[UPDATE: An Apple spokesperson told ZDNet the company has not changed its update policy but said some older OS X versions go unpatched for architectural reasons. Apple declined to respond to a request for more details about their security update policy or for when the most recently disclosed vulnerabilities would be patched in Mountain Lion.]
Macs have never been that popular in the enterprise office. Sure, people love their MacBook Airs and their MacBook Pros, but CIOs usually frown at their price-tags. Still, the shiny Macs laptops have induced some big businesses, including ZDNet's own parent company CBS Interactive, to buy these high-end laptops and, thanks to the Adobe Creative Suite/Creative Cloud, publishing, graphics design, and Web design departments all still use and love their Macs. Well, they do for now. They may not tomorrow because of Apple's lack of security updates for older versions of Mac OS X.
ZDNet Larry Seltzer's found that while Apple announced that Mac OS X 10.9, Mavericks fixed numerous security bugs Apple did not issue these same security fixes for Mountain Lion or other older versions. So far, Apple, as is its wont, hasn't said that they're going to release any either.

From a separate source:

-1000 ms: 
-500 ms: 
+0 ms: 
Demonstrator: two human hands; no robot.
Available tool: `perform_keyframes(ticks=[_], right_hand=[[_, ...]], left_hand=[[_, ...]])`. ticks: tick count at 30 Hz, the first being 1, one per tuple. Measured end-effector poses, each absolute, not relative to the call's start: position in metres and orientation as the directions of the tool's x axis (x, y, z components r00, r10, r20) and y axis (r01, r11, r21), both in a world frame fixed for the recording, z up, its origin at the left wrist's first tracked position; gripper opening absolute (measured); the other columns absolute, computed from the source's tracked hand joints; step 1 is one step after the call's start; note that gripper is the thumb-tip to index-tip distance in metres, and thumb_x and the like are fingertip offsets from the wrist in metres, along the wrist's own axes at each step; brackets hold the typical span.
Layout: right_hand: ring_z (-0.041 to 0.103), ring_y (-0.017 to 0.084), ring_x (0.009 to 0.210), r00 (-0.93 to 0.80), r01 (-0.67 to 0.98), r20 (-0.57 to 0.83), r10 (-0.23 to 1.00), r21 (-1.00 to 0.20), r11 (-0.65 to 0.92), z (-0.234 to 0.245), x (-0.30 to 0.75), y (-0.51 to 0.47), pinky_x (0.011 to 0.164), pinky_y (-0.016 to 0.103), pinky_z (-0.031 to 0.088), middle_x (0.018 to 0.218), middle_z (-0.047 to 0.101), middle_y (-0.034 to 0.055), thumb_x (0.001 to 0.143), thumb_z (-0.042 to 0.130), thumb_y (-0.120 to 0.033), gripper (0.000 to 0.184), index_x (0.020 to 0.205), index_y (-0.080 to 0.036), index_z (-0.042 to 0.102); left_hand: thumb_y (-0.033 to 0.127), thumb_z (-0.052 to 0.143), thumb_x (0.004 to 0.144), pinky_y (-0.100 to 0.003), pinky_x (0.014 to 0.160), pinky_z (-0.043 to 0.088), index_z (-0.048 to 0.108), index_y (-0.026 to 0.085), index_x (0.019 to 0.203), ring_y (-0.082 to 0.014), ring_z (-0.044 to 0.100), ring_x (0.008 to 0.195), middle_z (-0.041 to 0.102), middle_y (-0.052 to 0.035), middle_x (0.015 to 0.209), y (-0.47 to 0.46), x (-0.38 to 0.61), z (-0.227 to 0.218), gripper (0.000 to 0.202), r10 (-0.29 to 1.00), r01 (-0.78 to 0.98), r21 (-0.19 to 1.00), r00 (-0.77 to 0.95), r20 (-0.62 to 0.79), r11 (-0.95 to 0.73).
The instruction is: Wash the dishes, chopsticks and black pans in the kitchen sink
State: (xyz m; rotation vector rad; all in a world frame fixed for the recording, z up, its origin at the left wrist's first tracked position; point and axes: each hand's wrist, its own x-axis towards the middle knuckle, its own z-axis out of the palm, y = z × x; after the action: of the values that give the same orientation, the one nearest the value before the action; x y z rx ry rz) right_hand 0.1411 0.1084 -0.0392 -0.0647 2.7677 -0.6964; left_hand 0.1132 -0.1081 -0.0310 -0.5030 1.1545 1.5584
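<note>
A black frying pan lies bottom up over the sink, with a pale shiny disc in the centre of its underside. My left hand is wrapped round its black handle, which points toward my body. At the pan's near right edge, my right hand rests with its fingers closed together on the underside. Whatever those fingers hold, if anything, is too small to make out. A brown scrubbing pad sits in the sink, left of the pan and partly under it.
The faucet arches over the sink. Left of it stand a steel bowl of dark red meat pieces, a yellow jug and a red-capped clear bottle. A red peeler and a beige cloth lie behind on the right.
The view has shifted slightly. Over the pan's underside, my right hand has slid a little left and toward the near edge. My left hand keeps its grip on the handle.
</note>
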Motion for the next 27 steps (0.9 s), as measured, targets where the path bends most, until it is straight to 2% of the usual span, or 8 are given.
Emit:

Apple used to release security fixes for their older operating system versions. At the least, they'd release them for the version that came before their newest one. It doesn't look they are this time.
We all know what happens when a company reveals security holes don't we? Yes, that's right. We get zero day attacks: Lots and lots of zero day attacks. It's like giving every junior-high hacker in the world a free treasure map.
What's that? The Mac has no security problems? Please, ever hear of the Flashback Trojan? Icefog? Backdoor:OSX/KitM.A? You would have if you'd been paying attention to Apple security. They're all successful Mac malware programs.
No, Macs don't have the dozens of new malware attackers every month that Windows PCs have... yet. But then, we never had a major, widely used Mac OS without the latest security fixes either.
So, if you're running Mountain Lion, you should run, not walk, to your Mac and download Mavericks today. That's no real hardship right? I mean Mavericks is free, so other than the couple of hours it takes to download the multi-Gigabyte update and then install it, updating your operating system isn't going to hurt you is it? Wrong!
Yes, Mavericks looks pretty darn good and the upgrade is, outside of the time it takes, as smooth as silk. I've installed it and I like it.
So, what's the problem? Well, I'll tell you what the problem is. If I'm a CIO, I'm being forced by security concerns to upgrade my users' Macs to an untested operating system. Maybe my company's programs will work with it, maybe they won't. I don't know.
As a CIO all I really know is that Apple is forcing me to choose between opening my Mac desktops to attacks or taking a chance that everyone in my office is going to come screaming to my door with complaints about broken programs. In fact, some of you may already be facing the latter problem since it's been confirmed that if your company uses Google Gmail Internet message access protocol (IMAP) for corporate e-mail you're very likely to run into a show-stopping bug with the Mavericks mail client. Whoops! This is the kind of dilemma that causes CIOs to lose their hair.
This is not a headache any IT manager ever wants to face. So, if Apple really is taking a leaf from their iOS book and no longer supporting their older versions, the long-term answer is to simply start walking away from Apple no matter how pretty their computers are.
Microsoft may really, really want you to move to Windows 8.1, but they're still supporting Windows XP. Linux desktop distributions are constantly delivering security upgrades. Only Apple demands that you either upgrade your PCs to a major unproven upgrade or leave yourself open to attackers. No IT department ever wants to face a choice like this.